Discriminating between $CP$ and family transformations in the bilinear space of NHDM

TL;DR

This paper develops a new method to distinguish between generalized CP transformations and Higgs family transformations in the bilinear space of NHDM, extending previous criteria to any number of Higgs doublets.

Contribution

It introduces a novel quantity that discriminates GCPs from Higgs family transformations for any N, and establishes conditions for orthogonal transformations to correspond to valid NHDM transformations.

Findings

New discriminant for GCP vs.
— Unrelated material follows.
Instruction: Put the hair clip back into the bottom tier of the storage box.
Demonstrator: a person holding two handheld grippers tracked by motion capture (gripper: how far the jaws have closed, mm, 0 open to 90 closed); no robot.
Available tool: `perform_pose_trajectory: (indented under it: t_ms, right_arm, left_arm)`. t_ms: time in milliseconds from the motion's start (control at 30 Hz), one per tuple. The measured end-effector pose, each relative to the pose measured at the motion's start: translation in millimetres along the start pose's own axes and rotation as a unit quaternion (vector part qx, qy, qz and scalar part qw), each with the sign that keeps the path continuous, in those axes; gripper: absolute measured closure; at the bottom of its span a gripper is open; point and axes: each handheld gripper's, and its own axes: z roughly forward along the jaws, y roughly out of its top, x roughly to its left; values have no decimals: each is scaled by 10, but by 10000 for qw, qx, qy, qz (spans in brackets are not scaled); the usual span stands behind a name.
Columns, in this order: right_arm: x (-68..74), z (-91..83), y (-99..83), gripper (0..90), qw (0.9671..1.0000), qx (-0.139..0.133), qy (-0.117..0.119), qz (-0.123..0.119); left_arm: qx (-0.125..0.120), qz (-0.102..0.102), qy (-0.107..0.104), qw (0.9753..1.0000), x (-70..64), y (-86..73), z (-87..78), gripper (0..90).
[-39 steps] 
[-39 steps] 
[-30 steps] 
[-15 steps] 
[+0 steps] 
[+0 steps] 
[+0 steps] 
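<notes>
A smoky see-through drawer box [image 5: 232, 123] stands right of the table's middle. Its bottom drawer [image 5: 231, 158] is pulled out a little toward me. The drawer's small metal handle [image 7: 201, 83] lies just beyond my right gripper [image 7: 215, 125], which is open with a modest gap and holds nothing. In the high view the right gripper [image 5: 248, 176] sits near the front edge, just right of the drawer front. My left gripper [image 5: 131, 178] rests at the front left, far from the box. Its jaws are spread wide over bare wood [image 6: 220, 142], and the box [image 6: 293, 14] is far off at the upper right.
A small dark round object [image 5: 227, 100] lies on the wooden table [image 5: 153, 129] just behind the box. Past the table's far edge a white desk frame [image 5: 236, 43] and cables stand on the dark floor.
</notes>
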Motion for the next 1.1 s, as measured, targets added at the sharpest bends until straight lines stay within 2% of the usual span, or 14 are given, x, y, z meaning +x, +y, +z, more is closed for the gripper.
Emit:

Higgs transformations in bilinear space

Criteria applicable for any number of Higgs doublets

Conditions for orthogonal transformations to represent NHDM symmetries

Abstract

The scalar potential of the N-Higgs-doublet model (NHDM) is best analyzed not in the space of N complex doublets $\phi_a$ but in the $N^2$-dimensional space of real-valued bilinears constructed of $\phi_a^\dagger \phi_b$. In particular, many insights have been gained into CP violation in the 2HDM and 3HDM by studying how generalized CP transformations (GCPs) act in this bilinear space. These insights relied on the fact that GCPs, which involved an odd number of mirror reflection, could be clearly distinguished from Higgs family transformations by the sign of the determinant of the transformation matrix. It was recently pointed out that this criterion fails starting from 4HDM, where the reflection/rotation dichotomy does not exist anymore. In this paper, we restore intuition by finding a different quantity which faithfully discriminates between GCPs and Higgs family transformations in the bilinear space for any number of Higgs doublets. We also establish the necessary and sufficient conditions for an orthogonal transformation in the bilinear space to represent a viable transformation back in the space of N doublets, which is helpful if one prefers to build an NHDM directly in the bilinear space.